Optimizing for any single metric can negatively impact other valuable metrics – This one was pretty interesting to me. People normally think that clickthroughs are the sacrosanct metric that drives much of the online publishing business. But Peretti realized that the clickthrough, in and of itself, was not a metric to be valued.
You could show a picture of like an older guy at the beach and be like, “Guess whose body this is?” Then you click and it’s like, “Oh it’s Giorgio Armani” or whatever, and you could get a tremendous clickthrough rate on headlines that didn’t tell you what the story is about. The problem with that is that if you’re just getting clicks that would have gone to another headline on your front page, it’s sending people the content that might not be as good, because they’re clicking because they want to know what’s there.
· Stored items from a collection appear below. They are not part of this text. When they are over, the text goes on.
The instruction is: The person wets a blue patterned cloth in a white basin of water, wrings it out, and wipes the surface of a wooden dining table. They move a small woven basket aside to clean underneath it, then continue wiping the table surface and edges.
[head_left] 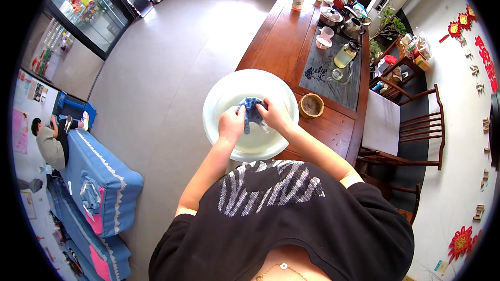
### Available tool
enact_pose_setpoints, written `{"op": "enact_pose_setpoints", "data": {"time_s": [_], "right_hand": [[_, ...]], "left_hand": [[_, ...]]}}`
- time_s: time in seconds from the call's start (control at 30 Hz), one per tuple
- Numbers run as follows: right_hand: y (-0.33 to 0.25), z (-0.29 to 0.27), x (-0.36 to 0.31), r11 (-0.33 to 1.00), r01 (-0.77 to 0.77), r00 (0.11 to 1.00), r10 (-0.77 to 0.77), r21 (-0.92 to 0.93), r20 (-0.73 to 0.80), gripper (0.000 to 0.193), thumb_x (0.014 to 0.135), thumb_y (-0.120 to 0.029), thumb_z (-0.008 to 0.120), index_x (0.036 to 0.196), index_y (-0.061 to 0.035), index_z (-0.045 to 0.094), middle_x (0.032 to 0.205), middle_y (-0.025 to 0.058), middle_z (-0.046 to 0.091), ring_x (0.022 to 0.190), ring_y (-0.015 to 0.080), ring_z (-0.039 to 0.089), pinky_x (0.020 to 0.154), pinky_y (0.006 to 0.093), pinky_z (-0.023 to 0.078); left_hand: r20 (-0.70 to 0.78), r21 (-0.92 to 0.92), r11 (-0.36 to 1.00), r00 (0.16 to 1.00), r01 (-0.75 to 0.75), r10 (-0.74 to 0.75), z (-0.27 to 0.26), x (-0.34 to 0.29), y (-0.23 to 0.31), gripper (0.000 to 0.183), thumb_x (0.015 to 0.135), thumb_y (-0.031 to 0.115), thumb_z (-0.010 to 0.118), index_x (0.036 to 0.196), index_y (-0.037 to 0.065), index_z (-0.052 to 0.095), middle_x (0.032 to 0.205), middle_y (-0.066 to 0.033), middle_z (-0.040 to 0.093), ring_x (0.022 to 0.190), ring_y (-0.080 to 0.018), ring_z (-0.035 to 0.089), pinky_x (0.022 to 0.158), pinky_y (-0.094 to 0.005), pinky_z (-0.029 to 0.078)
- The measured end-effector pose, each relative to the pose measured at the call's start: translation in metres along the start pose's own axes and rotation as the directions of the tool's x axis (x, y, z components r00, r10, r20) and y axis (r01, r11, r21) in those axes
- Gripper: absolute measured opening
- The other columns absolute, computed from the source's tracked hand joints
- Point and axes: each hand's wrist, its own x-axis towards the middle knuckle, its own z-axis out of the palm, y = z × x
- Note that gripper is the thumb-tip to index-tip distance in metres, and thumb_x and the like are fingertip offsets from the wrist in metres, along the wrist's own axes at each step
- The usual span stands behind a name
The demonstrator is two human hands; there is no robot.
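A small blue cloth [253,110] is bunched between both my hands over a large white basin [219,99] that holds water. My left hand [231,123] grips the cloth's left side and my right hand [274,115] grips its right side, with the fingers closed on it. The cloth hangs down a little between the hands, above the water. The basin stands at the near end of a long dark wooden table [276,41].
A small round woven bowl [311,105] sits right of the basin. Farther along the table are a dark tray [325,67] with a glass pitcher [346,55], cups and kettles. A wooden chair [411,130] stands at the right. Blue cushioned seating [99,177] with a person lies at left.
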Motion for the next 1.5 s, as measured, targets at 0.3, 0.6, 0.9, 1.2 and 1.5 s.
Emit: {"op": "enact_pose_setpoints", "data": {"time_s": [0.3, 0.6, 0.9, 1.2, 1.5], "right_hand": [[0.013, 0.002, -0.004, 0.955, 0.086, 0.953, -0.162, 0.285, 0.255, 0.042, 0.084, -0.022, 0.073, 0.115, 0.0019, 0.056, 0.097, 0.0161, 0.067, 0.085, 0.025, 0.066, 0.078, 0.0359, 0.052], [0.01, -0.002, 0.002, 0.967, 0.041, 0.96, -0.108, 0.252, 0.26, 0.022, 0.087, -0.012, 0.061, 0.107, -0.002, 0.062, 0.092, 0.0196, 0.067, 0.086, 0.034, 0.066, 0.076, 0.0391, 0.051], [-0.008, -0.013, -0.009, 0.909, 0.412, 0.884, -0.385, -0.055, 0.266, 0.026, 0.079, -0.007, 0.061, 0.105, -0.0063, 0.064, 0.096, 0.0117, 0.068, 0.097, 0.0285, 0.063, 0.094, 0.0425, 0.044], [-0.003, -0.021, -0.008, 0.909, 0.4, 0.893, -0.358, -0.118, 0.272, 0.023, 0.079, -0.009, 0.062, 0.102, -0.0072, 0.063, 0.092, 0.0115, 0.068, 0.094, 0.0291, 0.063, 0.092, 0.0429, 0.045], [-0.006, -0.028, -0.013, 0.936, 0.347, 0.932, -0.351, 0.052, 0.09, 0.026, 0.081, -0.005, 0.06, 0.107, -0.0034, 0.06, 0.099, 0.0177, 0.065, 0.099, 0.0371, 0.06, 0.087, 0.0441, 0.048]], "left_hand": [[0.412, -0.586, 0.75, 0.91, 0.309, -0.053, -0.012, -0.004, 0.008, 0.056, 0.101, 0.05, 0.04, 0.104, 0.002, 0.07, 0.089, -0.0066, 0.07, 0.08, -0.0131, 0.063, 0.077, -0.0288, 0.048], [0.388, -0.585, 0.675, 0.886, 0.451, -0.256, -0.019, 0.007, -0.01, 0.037, 0.097, 0.042, 0.054, 0.114, 0.01, 0.059, 0.106, -0.005, 0.063, 0.094, -0.0149, 0.059, 0.083, -0.0346, 0.045], [0.54, -0.445, 0.708, 0.795, 0.549, -0.277, -0.025, 0.014, -0.003, 0.035, 0.087, 0.017, 0.065, 0.119, 0.011, 0.053, 0.107, -0.0051, 0.061, 0.095, -0.0164, 0.061, 0.08, -0.0362, 0.05], [0.526, -0.193, 0.904, 0.818, 0.382, -0.234, -0.015, 0.02, -0.007, 0.035, 0.082, 0.01, 0.061, 0.116, 0.004, 0.055, 0.101, -0.0095, 0.065, 0.088, -0.0192, 0.066, 0.079, -0.0352, 0.053], [0.937, -0.342, -0.278, 0.302, 0.898, -0.177, 0.004, 0.009, -0.024, 0.091, 0.09, 0.061, 0.049, 0.141, -0.009, 0.023, 0.143, -0.0301, 0.03, 0.129, -0.0464, 0.039, 0.112, -0.0565, 0.028]]}}
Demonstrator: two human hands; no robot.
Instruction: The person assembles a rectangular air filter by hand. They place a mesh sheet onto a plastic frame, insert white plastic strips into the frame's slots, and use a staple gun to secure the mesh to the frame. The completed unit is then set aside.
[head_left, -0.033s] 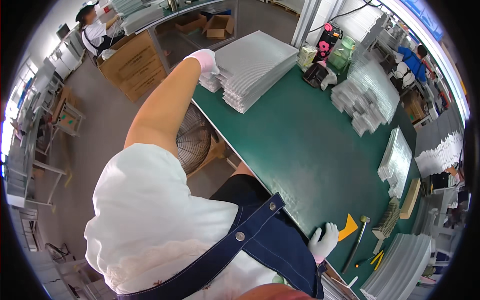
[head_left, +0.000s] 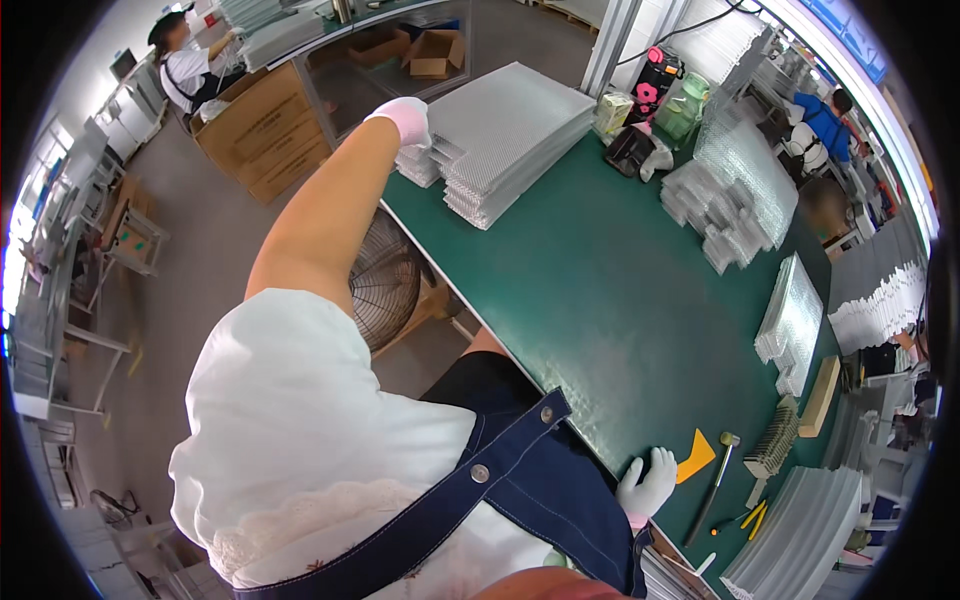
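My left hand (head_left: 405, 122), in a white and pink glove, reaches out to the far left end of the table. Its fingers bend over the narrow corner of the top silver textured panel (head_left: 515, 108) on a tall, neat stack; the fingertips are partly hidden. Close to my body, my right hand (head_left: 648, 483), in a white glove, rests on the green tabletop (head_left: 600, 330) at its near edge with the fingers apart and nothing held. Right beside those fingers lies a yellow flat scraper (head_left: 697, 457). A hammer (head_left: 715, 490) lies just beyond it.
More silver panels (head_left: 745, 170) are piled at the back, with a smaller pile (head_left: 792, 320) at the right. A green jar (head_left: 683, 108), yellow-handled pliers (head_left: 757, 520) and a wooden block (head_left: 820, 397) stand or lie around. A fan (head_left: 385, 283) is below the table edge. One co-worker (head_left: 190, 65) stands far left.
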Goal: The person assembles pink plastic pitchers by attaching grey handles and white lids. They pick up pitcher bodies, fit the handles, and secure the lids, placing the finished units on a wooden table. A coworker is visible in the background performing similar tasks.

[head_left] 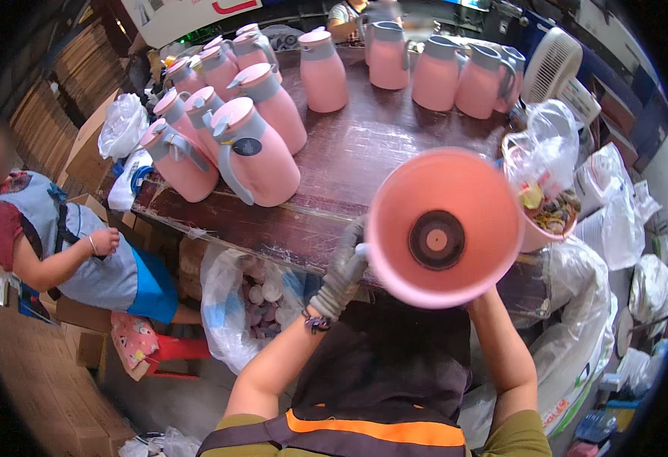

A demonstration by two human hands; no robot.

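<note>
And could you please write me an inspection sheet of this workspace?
Surface: dark brown table, scuffed near its front edge.
Job's things: pink open vessel, held up; pink jugs standing on the table.
Clutter: clear plastic bag over a pink container at right; large bag of small pieces below the table.
Grips: left grip, gloved, at the vessel's left side; right grip hidden behind it.
Cables: nothing seen clearly.
Surroundings: co-worker at left, white fan, red stool.

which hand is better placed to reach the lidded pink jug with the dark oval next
Probably the left hand: it is at the left side of the open pink vessel, closer to that lidded jug. The right hand is hidden behind the vessel, seemingly supporting it.
</note>
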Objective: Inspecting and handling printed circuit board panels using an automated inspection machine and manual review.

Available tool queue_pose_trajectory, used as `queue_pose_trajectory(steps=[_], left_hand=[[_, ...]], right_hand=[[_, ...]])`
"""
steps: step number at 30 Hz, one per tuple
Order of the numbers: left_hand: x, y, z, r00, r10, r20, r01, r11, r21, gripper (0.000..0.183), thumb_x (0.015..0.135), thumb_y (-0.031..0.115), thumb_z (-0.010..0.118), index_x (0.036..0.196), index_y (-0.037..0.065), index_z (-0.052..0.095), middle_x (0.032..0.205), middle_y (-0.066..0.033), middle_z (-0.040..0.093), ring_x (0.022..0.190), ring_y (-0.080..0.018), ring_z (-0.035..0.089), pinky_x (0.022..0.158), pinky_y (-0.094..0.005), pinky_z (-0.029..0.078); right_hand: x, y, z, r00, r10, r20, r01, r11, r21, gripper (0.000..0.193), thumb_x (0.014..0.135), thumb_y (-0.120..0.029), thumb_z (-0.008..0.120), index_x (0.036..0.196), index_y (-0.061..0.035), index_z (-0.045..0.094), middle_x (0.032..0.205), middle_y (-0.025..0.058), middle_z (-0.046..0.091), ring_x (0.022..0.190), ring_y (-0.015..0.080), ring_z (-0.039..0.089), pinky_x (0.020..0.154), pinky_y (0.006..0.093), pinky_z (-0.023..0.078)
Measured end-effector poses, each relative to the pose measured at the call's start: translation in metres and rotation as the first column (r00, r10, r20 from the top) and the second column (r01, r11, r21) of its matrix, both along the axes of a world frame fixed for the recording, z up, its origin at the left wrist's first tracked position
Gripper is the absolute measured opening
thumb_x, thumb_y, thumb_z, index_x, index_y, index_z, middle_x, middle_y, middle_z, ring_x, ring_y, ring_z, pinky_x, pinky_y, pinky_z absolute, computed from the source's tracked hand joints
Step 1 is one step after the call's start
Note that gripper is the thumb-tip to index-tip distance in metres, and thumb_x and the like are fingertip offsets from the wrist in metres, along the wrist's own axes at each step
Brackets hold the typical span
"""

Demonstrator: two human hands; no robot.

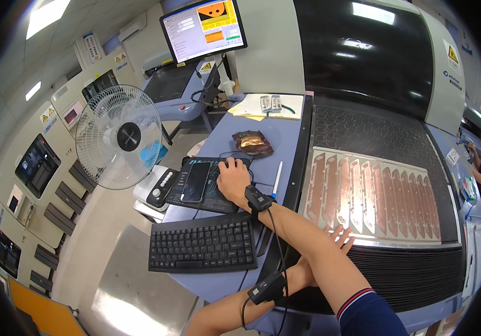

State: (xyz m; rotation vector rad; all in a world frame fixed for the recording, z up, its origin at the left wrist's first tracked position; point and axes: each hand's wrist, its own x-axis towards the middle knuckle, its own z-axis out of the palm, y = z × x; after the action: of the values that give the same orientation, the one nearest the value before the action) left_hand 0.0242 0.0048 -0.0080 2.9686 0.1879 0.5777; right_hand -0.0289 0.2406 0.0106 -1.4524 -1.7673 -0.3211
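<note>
My forearms cross, the right one on top. My right hand lies palm down on a black mouse pad, fingers curved over what looks like a computer mouse. The hand hides nearly all of it, and a thin dark cord runs past the fingertips. Beside that hand a dark smartphone lies on the pad. My left hand pokes out beneath my right forearm, fingers spread and holding nothing. It is nearest the front edge of a copper-patterned panel on the machine bed. Black cabled devices are strapped to both wrists.
A black keyboard sits at the near table edge, with a white-and-blue pen right of the pad. Farther back are a crumpled dark wrapper, papers and a monitor. A fan stands left; black bellows front the bed.
</note>
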Motion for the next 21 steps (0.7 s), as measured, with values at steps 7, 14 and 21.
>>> queue_pose_trajectory(steps=[7, 14, 21], left_hand=[[-0.0018, -0.0014, 0.0008, 0.999, -0.005, 0.032, 0.006, 1.0, -0.015, 0.083, 0.096, 0.059, 0.049, 0.15, -0.002, 0.036, 0.159, -0.0265, 0.029, 0.15, -0.0416, 0.023, 0.121, -0.0587, 0.016], [-0.0012, 0.0002, -0.0028, 1.0, 0.003, 0.019, -0.004, 0.999, 0.035, 0.081, 0.097, 0.057, 0.047, 0.151, -0.002, 0.034, 0.159, -0.0261, 0.029, 0.151, -0.0415, 0.022, 0.121, -0.0587, 0.016], [-0.0015, -0.0007, -0.0034, 1.0, 0.007, 0.012, -0.007, 1.0, -0.006, 0.081, 0.097, 0.058, 0.047, 0.151, -0.001, 0.035, 0.159, -0.0255, 0.029, 0.151, -0.0412, 0.022, 0.121, -0.0586, 0.015]], right_hand=[[0.0005, 0.0001, 0.0005, 1.0, 0.015, -0.01, -0.015, 1.0, 0.01, 0.03, 0.078, -0.014, 0.07, 0.106, -0.0028, 0.065, 0.107, 0.016, 0.058, 0.103, 0.0347, 0.056, 0.088, 0.0448, 0.048], [0.0012, 0.0009, -0.0004, 1.0, 0.022, 0.003, -0.022, 1.0, 0.014, 0.03, 0.079, -0.015, 0.07, 0.106, -0.003, 0.064, 0.107, 0.0156, 0.058, 0.103, 0.0344, 0.056, 0.088, 0.0448, 0.047], [-0.0022, -0.0004, 0.0019, 1.0, 0.004, -0.003, -0.004, 1.0, -0.006, 0.03, 0.08, -0.016, 0.069, 0.106, -0.003, 0.064, 0.109, 0.0159, 0.057, 0.104, 0.0347, 0.056, 0.089, 0.0456, 0.047]])
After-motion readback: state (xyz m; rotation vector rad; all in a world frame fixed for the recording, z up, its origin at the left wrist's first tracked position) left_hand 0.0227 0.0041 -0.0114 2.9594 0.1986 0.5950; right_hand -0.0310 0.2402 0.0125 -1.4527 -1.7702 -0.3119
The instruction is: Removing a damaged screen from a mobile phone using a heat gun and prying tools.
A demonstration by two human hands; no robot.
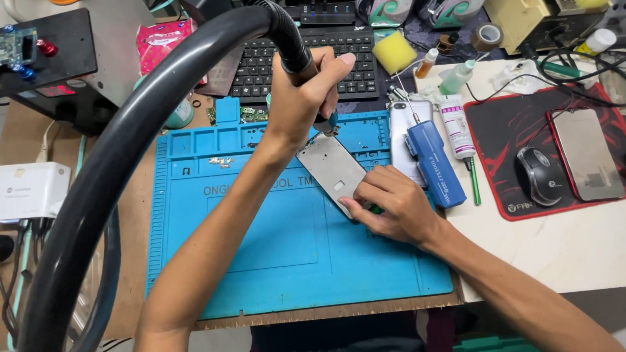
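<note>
The left hand (304, 91) has its grip closed around the handle of a hot-air tool (298, 54) with a thick black hose, and the nozzle points down at the top end of a grey phone frame (331, 171). The frame lies tilted on the blue work mat (267, 251) on the bench (570, 243). The right hand (396, 204) presses its fingers together on the lower edge of the frame, just beside a blue box-shaped tool (434, 162).

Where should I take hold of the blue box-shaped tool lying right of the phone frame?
Take the blue tool across its long sides at mid-body, coming from above. It lies flat and slanted, top end toward the keyboard. The right hand crowds its lower left, and a white tube lies close on its right, so space there is tight.
</note>
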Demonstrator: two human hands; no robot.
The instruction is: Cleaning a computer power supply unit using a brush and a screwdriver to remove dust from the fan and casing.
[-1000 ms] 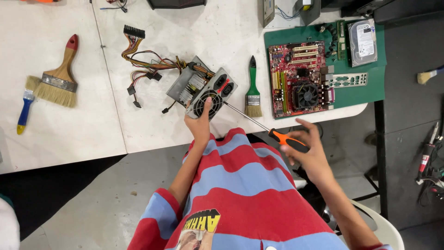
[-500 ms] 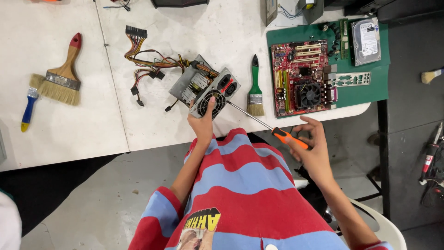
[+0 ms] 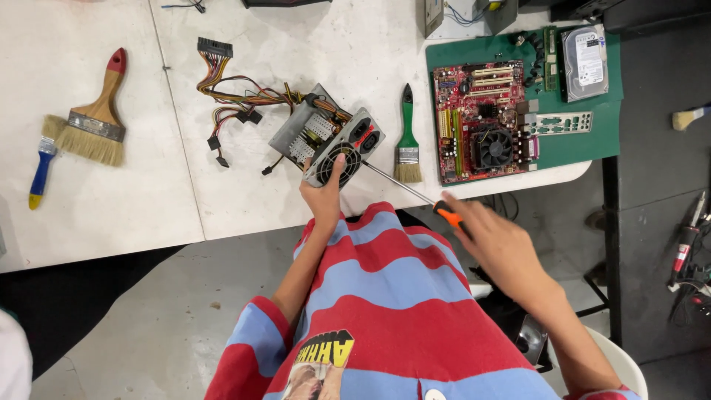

They’re not clicking because they’re interested in what’s there. If they knew that it was Giorgio Armani — if you just did a post saying, “Here’s a picture of Giorgio Armani on the beach” — people who care about that sort of thing would click and people who didn’t wouldn’t. You end up with lots of people who don’t actually want to see Giorgio Armani in a Speedo on the beach clicking that and then feeling like, “Oh god, why did I do that?” Like, “That was a waste of time.”
In other words, you can optimize for JUST clickthrough but you’d potentially be alienating readers and not investing in the long term health of your site.
Furthermore, the rise of the social web, in the form of Twitter and Facebook, have made it more important for headlines to accurately represent the content they are labeling. People often share headlines and then describe what they think of them, thus personalizing articles in ways that aren’t possible with headlines that are devoid of info.
Instead, the focus should be on the quality of the content. Says Peretti, “If you’re making entertainment content, which is a big part of what we do, you look at that hit and you say, ‘Why was that successful? Can I do it again? Can I make something else that people really love and want to share?’ And you try to vary it, even though you know doing something derivative would work. Long term, you want to have a deeper understanding of how to make great things. That’s really the focus.”
“Life is tricky because it happens once and there’s no opportunity for A/B testing” – For someone who works rigorously on optimizing his content, Peretti admits that there’s no way you can really optimize for your life. I just loved the way the piece ends:
[It’s possible] that this life you’re living is the best or among the top 5 percent of lives that you would have lived, and in lots of other ones you’d end up in an alley or in an unhappy relationship or with a job where you’re not intellectually fulfilled, and that you have found this amazing path. It’s also possible that you’re not even in the top 50 percent of lives and that your life is really tragic and that despite all the wonderful and impressive and amazing things you’ve done, that you had the potential to do all these incredible other things that would have been either bigger in scale or more fulfilling or more modest and simple, but more pleasurable or whatever. That there were all these other paths that would be better. It’s, I think, hard to say whether there is something I missed that would have made things much better. In general, I’m pretty happy, and all these imagined alternate lives, I wouldn’t know how to even begin to speculate on how they’d compare.